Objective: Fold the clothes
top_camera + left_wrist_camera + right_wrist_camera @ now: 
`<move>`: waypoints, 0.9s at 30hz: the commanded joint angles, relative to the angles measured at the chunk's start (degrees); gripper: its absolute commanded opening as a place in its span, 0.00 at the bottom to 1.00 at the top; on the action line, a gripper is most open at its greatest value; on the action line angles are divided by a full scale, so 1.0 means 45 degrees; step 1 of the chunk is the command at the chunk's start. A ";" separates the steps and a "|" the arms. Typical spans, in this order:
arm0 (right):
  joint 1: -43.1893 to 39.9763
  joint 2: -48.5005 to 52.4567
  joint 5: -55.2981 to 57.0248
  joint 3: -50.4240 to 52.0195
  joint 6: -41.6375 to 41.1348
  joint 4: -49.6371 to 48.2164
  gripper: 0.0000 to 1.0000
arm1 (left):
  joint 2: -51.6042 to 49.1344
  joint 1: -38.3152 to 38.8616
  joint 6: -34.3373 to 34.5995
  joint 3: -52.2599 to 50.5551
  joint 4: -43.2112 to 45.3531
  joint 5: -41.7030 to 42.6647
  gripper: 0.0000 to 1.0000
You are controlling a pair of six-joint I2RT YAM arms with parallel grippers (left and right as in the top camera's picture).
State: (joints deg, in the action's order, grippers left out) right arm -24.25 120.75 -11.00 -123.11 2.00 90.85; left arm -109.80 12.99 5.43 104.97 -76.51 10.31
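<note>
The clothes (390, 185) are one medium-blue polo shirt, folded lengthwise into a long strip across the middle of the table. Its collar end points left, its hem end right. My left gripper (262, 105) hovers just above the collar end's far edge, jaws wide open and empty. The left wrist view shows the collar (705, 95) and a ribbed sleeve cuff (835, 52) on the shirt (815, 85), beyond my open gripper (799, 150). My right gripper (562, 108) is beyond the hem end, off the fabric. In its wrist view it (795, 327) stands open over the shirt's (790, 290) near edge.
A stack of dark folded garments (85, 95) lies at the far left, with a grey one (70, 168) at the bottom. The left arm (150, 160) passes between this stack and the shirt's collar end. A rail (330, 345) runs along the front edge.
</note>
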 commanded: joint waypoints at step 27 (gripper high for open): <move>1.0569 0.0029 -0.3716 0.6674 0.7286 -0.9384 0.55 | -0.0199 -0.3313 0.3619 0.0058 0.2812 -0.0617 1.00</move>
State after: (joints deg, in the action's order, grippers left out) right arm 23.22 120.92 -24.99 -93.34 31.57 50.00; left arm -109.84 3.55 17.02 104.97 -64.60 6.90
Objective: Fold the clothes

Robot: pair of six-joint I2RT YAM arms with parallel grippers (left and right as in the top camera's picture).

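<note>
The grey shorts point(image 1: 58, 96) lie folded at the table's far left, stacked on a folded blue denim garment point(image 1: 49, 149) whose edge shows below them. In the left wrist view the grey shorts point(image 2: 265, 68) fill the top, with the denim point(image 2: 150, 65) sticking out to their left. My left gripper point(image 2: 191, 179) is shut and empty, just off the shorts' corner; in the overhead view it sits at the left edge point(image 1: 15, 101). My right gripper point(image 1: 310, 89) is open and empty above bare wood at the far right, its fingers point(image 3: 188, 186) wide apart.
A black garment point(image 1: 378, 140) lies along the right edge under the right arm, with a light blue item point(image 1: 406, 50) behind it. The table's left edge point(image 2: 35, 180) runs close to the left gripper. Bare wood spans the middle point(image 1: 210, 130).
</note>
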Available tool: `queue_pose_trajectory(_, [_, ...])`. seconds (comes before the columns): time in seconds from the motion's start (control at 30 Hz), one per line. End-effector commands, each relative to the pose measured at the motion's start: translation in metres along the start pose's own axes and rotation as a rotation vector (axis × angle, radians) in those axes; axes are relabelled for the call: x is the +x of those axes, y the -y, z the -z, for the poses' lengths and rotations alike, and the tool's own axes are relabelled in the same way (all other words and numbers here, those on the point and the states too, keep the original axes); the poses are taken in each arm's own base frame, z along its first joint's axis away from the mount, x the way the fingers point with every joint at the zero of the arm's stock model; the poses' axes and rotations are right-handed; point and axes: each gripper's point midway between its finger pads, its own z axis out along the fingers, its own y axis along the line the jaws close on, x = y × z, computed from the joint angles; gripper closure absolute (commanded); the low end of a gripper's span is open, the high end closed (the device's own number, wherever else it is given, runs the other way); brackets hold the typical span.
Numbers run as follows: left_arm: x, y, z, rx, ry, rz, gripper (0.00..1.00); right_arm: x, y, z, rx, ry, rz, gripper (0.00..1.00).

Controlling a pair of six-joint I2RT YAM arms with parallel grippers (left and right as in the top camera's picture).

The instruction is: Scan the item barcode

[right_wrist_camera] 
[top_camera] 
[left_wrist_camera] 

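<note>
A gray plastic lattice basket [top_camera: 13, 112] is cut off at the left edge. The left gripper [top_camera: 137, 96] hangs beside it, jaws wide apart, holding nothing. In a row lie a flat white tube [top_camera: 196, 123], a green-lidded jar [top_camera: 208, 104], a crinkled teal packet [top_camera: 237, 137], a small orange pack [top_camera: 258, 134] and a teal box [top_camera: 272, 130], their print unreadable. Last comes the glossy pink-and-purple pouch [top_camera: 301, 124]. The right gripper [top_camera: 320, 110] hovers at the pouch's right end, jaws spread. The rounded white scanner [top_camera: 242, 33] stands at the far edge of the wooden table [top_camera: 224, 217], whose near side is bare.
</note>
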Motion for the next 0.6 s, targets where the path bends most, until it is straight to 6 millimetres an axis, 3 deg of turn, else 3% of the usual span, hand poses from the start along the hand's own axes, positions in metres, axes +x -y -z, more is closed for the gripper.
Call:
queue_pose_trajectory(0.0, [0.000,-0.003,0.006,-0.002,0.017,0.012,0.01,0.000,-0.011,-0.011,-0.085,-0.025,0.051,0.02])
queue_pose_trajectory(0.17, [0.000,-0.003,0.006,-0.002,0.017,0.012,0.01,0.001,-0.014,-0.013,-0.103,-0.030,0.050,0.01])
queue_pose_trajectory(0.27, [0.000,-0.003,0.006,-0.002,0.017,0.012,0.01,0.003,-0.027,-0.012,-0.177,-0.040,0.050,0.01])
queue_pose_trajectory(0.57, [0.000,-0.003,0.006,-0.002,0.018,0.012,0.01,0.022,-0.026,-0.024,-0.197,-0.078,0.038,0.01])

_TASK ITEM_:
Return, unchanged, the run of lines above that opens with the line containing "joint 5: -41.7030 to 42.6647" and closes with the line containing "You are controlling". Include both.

_ANSWER BOX_:
  joint 5: -41.7030 to 42.6647
  gripper: 0.0000 to 1.0000
You are controlling a pair of six-joint I2RT YAM arms with parallel grippers (left and right as in the top camera's picture).

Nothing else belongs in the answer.